Chromatin immunoprecipitation (ChIP) analysis using wild-type E1A MEFs (WT) and E1A MEFs deficient for the p53 family members (p53−/−, p63−/− and p73−/−) before (U) and after treatment with doxorubicin (D) for 12 hours. Antibodies used to immunoprecipitate protein-DNA complexes in each cell line are shown in various colors: p53 (red), p63 (blue), and p73 (green). Total input chromatin is shown for each sample (input). Each ChIP was performed using 3 independent MEF lines in triplicate.
Figure 6.
ΔN isoforms of p63 and p73 transactivate Rad51 and BRCA2 luciferase reporter genes.
Bar graphs showing fold induction for each luciferase reporter gene in (A–D) p63−/−; p73−/− or (E,F) p53−/−;p73−/− primary MEFs. Reporter genes used are as follows: (A,E) pGL3-Rad51-1 containing the binding elements in intron 1, (B) pGL3-Rad51-2 containing the binding elements in intron 2, (C,F) pGL3-BRCA2 containing the binding element in intron 2, and (D) pGL3-mre-11 containing the binding element in intron 1. Pluses above each bar graph indicate which isoforms of p63 or p73 were transfected in cells with the firefly-luciferase reporter genes. Renilla-luciferase was used as a control for transfection efficiency, and pPERP-luc was used as a positive control. Each experiment was performed 6 times using 3 independent MEF lines. Data are represented as the mean ± SEM.
Figure 7.
Cells deficient for p63, p73, or both p63 and p73 have an impaired ability to repair damaged DNA and exhibit increased sensitivity to ionizing radiation.

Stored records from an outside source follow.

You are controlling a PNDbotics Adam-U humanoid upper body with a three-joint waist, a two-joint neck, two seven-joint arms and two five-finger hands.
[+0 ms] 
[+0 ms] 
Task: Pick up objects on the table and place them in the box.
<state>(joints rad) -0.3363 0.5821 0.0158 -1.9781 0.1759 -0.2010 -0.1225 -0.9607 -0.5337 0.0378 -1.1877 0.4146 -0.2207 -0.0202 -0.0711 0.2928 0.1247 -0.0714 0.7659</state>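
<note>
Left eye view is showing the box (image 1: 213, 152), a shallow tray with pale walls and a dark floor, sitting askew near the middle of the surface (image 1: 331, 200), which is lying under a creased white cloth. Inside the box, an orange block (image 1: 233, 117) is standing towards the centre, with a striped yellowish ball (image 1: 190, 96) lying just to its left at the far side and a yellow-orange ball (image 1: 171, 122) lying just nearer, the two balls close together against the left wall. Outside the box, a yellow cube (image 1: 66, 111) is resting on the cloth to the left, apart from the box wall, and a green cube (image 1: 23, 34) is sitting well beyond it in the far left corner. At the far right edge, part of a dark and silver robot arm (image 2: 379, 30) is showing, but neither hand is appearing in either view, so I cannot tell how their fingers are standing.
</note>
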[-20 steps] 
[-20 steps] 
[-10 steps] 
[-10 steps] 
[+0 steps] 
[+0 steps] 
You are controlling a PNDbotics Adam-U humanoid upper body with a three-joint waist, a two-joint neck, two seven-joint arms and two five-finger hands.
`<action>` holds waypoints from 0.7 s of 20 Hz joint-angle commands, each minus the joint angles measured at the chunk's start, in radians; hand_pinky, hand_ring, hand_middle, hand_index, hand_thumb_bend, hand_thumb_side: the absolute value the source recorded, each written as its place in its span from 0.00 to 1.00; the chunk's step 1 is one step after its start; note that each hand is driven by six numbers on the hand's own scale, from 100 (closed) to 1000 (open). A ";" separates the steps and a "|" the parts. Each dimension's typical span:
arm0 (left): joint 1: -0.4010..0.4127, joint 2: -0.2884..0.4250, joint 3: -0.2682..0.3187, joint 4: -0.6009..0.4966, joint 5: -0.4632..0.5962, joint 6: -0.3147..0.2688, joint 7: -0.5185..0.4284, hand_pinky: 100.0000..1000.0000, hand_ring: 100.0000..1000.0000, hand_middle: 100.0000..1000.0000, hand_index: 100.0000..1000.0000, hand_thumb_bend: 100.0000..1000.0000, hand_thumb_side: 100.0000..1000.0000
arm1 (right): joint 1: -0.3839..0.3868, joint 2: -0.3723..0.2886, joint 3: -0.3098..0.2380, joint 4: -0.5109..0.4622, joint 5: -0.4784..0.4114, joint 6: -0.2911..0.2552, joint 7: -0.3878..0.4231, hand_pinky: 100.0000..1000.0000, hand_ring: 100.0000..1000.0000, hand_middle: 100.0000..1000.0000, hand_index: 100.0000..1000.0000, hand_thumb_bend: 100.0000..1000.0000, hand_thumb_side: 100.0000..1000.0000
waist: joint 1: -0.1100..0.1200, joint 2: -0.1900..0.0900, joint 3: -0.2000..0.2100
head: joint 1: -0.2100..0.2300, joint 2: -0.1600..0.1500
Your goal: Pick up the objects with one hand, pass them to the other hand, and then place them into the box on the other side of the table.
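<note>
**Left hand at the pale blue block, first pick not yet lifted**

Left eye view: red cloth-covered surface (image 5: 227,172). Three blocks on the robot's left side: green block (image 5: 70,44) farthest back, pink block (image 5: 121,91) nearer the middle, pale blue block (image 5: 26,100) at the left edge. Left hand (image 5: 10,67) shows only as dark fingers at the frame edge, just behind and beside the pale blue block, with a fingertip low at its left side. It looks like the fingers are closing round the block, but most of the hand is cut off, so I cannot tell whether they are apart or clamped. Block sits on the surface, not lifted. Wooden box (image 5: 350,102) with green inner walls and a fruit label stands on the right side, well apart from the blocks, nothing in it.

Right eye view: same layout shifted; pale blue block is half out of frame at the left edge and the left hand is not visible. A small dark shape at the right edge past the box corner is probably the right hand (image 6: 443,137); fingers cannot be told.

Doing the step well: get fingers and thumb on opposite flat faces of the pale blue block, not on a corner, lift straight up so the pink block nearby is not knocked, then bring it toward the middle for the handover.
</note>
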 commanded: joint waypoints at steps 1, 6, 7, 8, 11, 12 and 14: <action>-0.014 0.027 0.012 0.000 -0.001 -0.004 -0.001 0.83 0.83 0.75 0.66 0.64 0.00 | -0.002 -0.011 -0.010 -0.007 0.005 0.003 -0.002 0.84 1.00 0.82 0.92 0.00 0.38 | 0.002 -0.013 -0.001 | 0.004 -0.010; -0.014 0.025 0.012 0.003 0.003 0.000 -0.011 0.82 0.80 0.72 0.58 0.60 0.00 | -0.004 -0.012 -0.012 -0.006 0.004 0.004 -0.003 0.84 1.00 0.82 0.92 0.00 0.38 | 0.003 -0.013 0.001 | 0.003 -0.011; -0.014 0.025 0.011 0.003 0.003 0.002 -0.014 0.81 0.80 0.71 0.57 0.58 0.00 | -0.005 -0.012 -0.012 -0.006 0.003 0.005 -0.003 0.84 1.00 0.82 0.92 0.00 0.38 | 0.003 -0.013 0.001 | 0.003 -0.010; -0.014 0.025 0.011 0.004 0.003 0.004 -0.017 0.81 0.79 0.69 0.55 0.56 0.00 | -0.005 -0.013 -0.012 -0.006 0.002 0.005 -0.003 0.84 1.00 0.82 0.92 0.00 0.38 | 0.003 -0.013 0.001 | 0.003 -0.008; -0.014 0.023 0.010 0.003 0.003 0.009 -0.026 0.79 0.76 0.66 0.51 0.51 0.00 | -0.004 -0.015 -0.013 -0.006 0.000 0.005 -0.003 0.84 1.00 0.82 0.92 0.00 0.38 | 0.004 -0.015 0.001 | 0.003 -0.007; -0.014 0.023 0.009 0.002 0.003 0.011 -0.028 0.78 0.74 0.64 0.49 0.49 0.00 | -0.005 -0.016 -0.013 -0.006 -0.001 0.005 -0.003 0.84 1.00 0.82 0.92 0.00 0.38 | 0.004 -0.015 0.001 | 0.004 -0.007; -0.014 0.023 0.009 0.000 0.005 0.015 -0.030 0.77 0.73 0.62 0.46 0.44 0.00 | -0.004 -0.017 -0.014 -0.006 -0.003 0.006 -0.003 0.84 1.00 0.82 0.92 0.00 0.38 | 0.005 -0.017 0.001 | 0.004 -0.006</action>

(A–D) DNA damage (tail moment) detected by the Comet assay at 0 (untreated), 1, and 16 hours in E1A MEFs treated with (A) 5 Gy γ radiation, (B) 0.34 µM doxorubicin or primary MEFs treated with (C) 5 Gy γ radiation, and (D) 0.34 µM doxorubicin. Genotypes are indicated on the x-axis and tail moment is shown on the Y-axis. Three independent MEF lines were assayed for each genotype in triplicate. Asterisks indicate statistical significance compared to wild-type (p <0.0001). (E,F) Clonogenic survival of E1A MEFs of the indicated genotypes following (E) gamma radiation and (F) doxorubicin. (G,H) Clonogenic survival of primary MEFs of the indicated genotypes following (G) gamma radiation and (H) doxorubicin. Percent (%) survival is indicated on the Y-axis for each dose of gamma-irradiation (0, 1, 2, 3 Gy) or doxorubicin (0.34, 0.5, 1 µM) on the x-axis. Three independent MEF lines were assayed for each genotype in triplicate. Data are represented as the mean ± SEM.